# Texas show schedule?



## cyanne (Jan 7, 2009)

Seems like the show dates are never updated on the AGS or ADGA sites up until the last minute and the only way to know what shows are coming up is to hear about it through the grapevine....

So, anybody out there know when/where the Spring shows in Texas are coming up? Also, might be nice if we could put together a list like this for each state.


----------



## Mary Thomas (Feb 21, 2010)

There is the Rio Grande Valley Livestock Show March 12th thru March 21st held in Mercedes, Texas. This a good size show, not like San Antonio or Houston but growing. I don't know if the Open Boer Goat Show is certified or not. Check it out at www.rgvlivestockshow.org


----------



## cyanne (Jan 7, 2009)

Oops! Forgot to mention, I am looking for open dairy goat shows. I checked with the Rio Grande one, but it looks like it may only be meat goats? Not sure, yet, though as I am waiting for a reply back to my email to the show organizers.

Thanks!


----------



## K-Ro (Oct 14, 2007)

Here are a couple:

March 4 2010
(TX)Houston Lvstk Show, 8334 Fannin St, Houston. Judges:Melinda Butler & Anna Thompson-Hajdik.

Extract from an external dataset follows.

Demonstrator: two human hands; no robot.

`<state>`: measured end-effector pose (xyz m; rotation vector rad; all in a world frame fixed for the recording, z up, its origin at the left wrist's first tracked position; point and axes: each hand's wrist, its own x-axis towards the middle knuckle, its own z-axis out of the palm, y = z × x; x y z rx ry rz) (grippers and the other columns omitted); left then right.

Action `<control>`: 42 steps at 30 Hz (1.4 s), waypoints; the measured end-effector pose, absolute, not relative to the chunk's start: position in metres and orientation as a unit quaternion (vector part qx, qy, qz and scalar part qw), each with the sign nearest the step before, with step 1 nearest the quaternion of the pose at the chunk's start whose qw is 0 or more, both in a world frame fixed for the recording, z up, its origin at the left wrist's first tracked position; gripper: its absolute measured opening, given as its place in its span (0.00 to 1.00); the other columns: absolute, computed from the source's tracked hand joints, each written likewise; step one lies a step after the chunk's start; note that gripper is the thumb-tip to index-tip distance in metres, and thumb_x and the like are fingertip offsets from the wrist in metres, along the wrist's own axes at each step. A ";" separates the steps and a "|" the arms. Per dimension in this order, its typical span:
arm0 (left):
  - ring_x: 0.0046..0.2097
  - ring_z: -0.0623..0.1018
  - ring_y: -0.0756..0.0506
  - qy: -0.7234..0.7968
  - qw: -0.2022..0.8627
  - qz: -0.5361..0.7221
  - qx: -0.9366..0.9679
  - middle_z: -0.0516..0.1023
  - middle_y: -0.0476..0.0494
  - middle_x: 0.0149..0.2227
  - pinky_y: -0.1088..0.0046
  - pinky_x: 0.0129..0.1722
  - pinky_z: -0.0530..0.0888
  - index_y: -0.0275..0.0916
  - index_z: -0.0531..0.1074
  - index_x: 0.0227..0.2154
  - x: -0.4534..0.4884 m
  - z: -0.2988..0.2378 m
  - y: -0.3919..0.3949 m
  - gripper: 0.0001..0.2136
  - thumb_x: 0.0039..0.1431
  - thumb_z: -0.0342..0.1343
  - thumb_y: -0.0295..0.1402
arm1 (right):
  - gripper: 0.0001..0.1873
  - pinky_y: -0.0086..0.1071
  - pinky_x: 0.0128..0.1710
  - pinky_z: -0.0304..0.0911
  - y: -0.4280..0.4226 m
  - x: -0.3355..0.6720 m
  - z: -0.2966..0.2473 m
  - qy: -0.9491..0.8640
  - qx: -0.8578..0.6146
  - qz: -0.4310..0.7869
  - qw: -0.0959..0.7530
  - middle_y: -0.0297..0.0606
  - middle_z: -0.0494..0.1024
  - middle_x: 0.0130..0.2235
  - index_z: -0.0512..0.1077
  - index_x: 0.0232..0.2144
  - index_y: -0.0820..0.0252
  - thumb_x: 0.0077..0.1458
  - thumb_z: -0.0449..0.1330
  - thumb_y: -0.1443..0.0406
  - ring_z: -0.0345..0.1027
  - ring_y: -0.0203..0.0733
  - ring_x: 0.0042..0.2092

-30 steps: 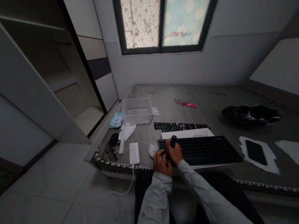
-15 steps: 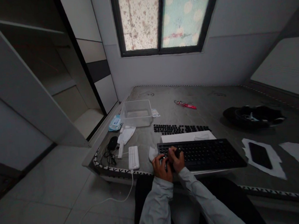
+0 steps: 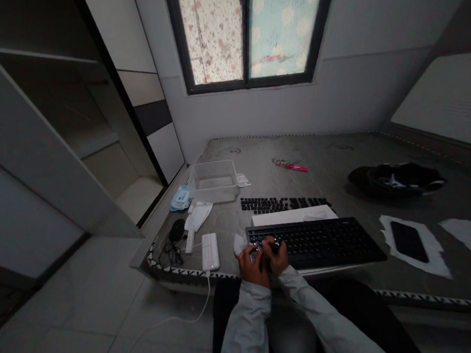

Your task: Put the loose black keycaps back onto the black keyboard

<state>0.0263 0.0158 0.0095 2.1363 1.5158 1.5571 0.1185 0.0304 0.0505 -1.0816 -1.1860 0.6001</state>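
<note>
A black keyboard (image 3: 329,242) lies across a flat white box (image 3: 293,215), with small pale spots among the keys at its left end. Over that end, close together, are both my hands. My left hand (image 3: 252,268) rests at the lower left corner, fingers curled toward the thumb; what lies between the fingertips is too small to make out. Beside it, my right hand (image 3: 277,258) is closed around a small dark object (image 3: 274,247), mostly hidden by the fingers. Loose black keycaps (image 3: 283,202) stand in rows behind the box.
Left of the keyboard are a white power strip (image 3: 210,251) with a cable, a black mouse (image 3: 177,230) and a clear plastic bin (image 3: 215,200). A phone (image 3: 409,241) on white paper and a black bag-like item (image 3: 360,178) lie to the right. A red item (image 3: 295,166) lies farther back.
The view has shifted slightly. My right hand's fingers have turned and lowered a little over the keys, and my left hand's fingers have shifted at the keyboard's left end.
</note>
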 end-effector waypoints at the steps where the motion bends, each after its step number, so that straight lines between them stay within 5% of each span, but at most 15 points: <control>1: 0.48 0.68 0.42 0.497 0.043 0.510 0.701 0.72 0.42 0.45 0.64 0.49 0.67 0.45 0.77 0.40 0.026 0.010 0.016 0.10 0.60 0.52 0.33 | 0.23 0.28 0.21 0.54 0.031 0.119 0.050 -0.533 -0.471 0.269 0.650 0.28 0.60 0.17 0.62 0.17 0.58 0.51 0.59 0.49 0.53 0.32 0.21; 17: 0.45 0.73 0.41 0.551 0.080 0.489 0.671 0.80 0.46 0.37 0.62 0.44 0.67 0.46 0.77 0.34 0.024 0.040 0.016 0.07 0.58 0.54 0.35 | 0.20 0.30 0.24 0.58 0.018 0.126 0.068 -0.490 -0.478 0.254 0.683 0.31 0.65 0.21 0.66 0.23 0.57 0.53 0.56 0.48 0.58 0.36 0.24; 22: 0.41 0.76 0.45 0.544 0.190 0.523 0.628 0.80 0.45 0.37 0.66 0.43 0.70 0.43 0.76 0.36 0.023 0.059 0.007 0.10 0.60 0.50 0.36 | 0.20 0.29 0.23 0.52 -0.008 0.165 0.089 -0.595 -0.538 0.205 0.561 0.28 0.61 0.18 0.64 0.18 0.57 0.55 0.56 0.54 0.56 0.34 0.21; 29: 0.33 0.77 0.47 0.509 0.340 0.514 0.601 0.80 0.44 0.37 0.74 0.30 0.71 0.40 0.76 0.38 0.032 0.094 -0.017 0.17 0.60 0.48 0.46 | 0.10 0.28 0.33 0.59 -0.038 0.202 0.117 -0.666 -0.534 0.222 0.470 0.31 0.74 0.28 0.70 0.27 0.56 0.58 0.55 0.60 0.68 0.37 0.31; 35: 0.37 0.77 0.45 0.482 0.347 0.532 0.604 0.80 0.43 0.37 0.70 0.37 0.74 0.40 0.77 0.38 0.048 0.116 -0.032 0.17 0.59 0.50 0.47 | 0.07 0.30 0.33 0.62 -0.047 0.207 0.140 -0.684 -0.501 0.237 0.474 0.35 0.77 0.31 0.74 0.36 0.55 0.55 0.60 0.61 0.70 0.39 0.32; 42: 0.27 0.75 0.50 0.487 0.349 0.528 0.601 0.78 0.46 0.32 0.76 0.25 0.71 0.41 0.75 0.39 0.065 0.126 -0.036 0.16 0.57 0.54 0.47 | 0.09 0.30 0.30 0.64 -0.049 0.218 0.138 -0.664 -0.484 0.228 0.523 0.35 0.77 0.29 0.76 0.39 0.54 0.54 0.61 0.62 0.70 0.38 0.29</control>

Contact:Allyson Tjoelker, 8334 Fannin St, Houston, TX, 77225-0070. (832-667-1000) [email protected] (Jr Doe/Sr Doe/Youth)

May 29, 2010
Washington County Fairgrounds, Brenham Texas. 
http://www.sctexgoatclub.org/may_show.htm


----------



## cyanne (Jan 7, 2009)

Thanks!


----------



## harmonygoats (Nov 20, 2007)

If you are in northern Texas there is an open show in Little Rock, AR in may.


----------



## redsticker (May 7, 2009)

Here's some info I've found:

http://www.lostvalleynigerians.com/Cibo ... assic.html - April

http://www.sctexgoatclub.org/may_show.htm - May

The Lone Star Goat Club has some shows in 2010 starting with the Spring Fling: http://www.freewebs.com/lonestargoatclu ... events.htm

Also, the Central Texas Dairy Goat Association usually has a couple shows... I think a doe show in June and their Big Buck Bonanza, but I don't know what the dates for 2010 are. I've just read about it in the past.

You might try the http://hndga.org/ . They have members in TX, LA, OK, etc. But I can't find info on the 2010 show.

I wish I could go to those shows and get to see some of my favorite herds up close. :wink:


----------